Task description: With nothing omitted, transcribe the entries exactly as written.

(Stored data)

------------------------------------------------------------------------

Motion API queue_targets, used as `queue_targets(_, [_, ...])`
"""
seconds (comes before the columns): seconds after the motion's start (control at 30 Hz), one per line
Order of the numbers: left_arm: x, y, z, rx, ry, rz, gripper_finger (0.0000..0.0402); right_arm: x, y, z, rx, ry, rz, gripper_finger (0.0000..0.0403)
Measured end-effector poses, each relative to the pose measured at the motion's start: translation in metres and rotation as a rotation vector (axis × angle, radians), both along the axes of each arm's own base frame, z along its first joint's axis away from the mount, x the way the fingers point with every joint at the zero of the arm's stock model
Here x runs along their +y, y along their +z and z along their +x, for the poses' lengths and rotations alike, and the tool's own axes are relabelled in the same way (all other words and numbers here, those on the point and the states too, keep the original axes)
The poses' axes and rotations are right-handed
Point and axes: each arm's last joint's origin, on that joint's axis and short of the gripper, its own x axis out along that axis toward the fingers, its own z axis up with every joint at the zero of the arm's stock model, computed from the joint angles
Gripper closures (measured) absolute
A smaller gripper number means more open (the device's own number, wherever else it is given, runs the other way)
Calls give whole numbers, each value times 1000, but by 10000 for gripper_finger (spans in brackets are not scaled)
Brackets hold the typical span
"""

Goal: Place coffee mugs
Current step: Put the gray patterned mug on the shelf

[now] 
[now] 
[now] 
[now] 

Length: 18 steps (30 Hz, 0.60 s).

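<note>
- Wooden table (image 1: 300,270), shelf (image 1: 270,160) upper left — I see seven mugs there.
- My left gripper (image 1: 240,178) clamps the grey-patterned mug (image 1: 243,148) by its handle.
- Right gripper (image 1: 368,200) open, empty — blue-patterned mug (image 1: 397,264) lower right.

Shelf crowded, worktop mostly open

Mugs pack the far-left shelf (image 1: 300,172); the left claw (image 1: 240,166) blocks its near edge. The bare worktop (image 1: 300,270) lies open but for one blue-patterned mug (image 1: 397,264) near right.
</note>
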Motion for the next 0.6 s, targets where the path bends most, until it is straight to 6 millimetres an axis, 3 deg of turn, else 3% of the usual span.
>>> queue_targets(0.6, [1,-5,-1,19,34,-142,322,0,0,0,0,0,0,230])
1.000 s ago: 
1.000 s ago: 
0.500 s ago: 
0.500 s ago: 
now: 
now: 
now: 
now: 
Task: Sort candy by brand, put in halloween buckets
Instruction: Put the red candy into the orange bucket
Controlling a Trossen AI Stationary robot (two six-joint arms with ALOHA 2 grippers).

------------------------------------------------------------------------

Response to the exercise:
Motion API queue_targets, used as `queue_targets(_, [_, ...])`
"""
seconds (comes before the columns): seconds after the motion's start (control at 30 Hz), one per line
Order of the numbers: left_arm: x, y, z, rx, ry, rz, gripper_finger (0.0000..0.0402); right_arm: x, y, z, rx, ry, rz, gripper_finger (0.0000..0.0403)
Measured end-effector poses, each relative to the pose measured at the motion's start: translation in metres and rotation as a rotation vector (axis × angle, radians), both along the axes of each arm's own base frame, z along its first joint's axis away from the mount, x the way the fingers point with every joint at the zero of the arm's stock model
Here x runs along their +y, y along their +z and z along their +x, for the poses' lengths and rotations alike, and the tool's own axes are relabelled in the same way (all other words and numbers here, those on the point and the states too, keep the original axes)
The poses' axes and rotations are right-handed
Point and axes: each arm's last joint's origin, on that joint's axis and short of the gripper, its own x axis out along that axis toward the fingers, its own z axis up with every joint at the zero of the arm's stock model, computed from the joint angles
Gripper closures (measured) absolute
A smaller gripper number means more open (the device's own number, wherever else it is given, runs the other way)
Calls give whole numbers, each value times 1000, but by 10000 for gripper_finger (spans in brackets are not scaled)
Brackets hold the typical span
"""

Goal: Place coffee mugs
Current step: Put the gray patterned mug on the shelf

[now] 
[now] 
[now] 
[now] 

Length: 18 steps (30 Hz, 0.60 s).

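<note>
- Wooden table (image 1: 300,270), shelf (image 1: 270,160) upper left — I see seven mugs there.
- My left gripper (image 1: 240,178) clamps the grey-patterned mug (image 1: 243,148) by its handle.
- Right gripper (image 1: 368,200) open, empty — blue-patterned mug (image 1: 397,264) lower right.

Shelf crowded, worktop mostly open

Mugs pack the far-left shelf (image 1: 300,172); the left claw (image 1: 240,166) blocks its near edge. The bare worktop (image 1: 300,270) lies open but for one blue-patterned mug (image 1: 397,264) near right.
</note>
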Motion for the next 0.6 s, targets where the path bends most, until it is straight to 6 millimetres an axis, 3 deg of turn, else 3% of the usual span.
>>> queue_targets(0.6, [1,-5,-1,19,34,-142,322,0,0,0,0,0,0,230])
1.000 s ago: 
1.000 s ago: 
0.500 s ago: 
0.500 s ago: 
now: 
now: 
now: 
now: 
Task: Sort candy by brand, put in halloween buckets
Instruction: Put the red candy into the orange bucket
Controlling a Trossen AI Stationary robot (two six-joint arms with ALOHA 2 grippers).

The required output has been supplied.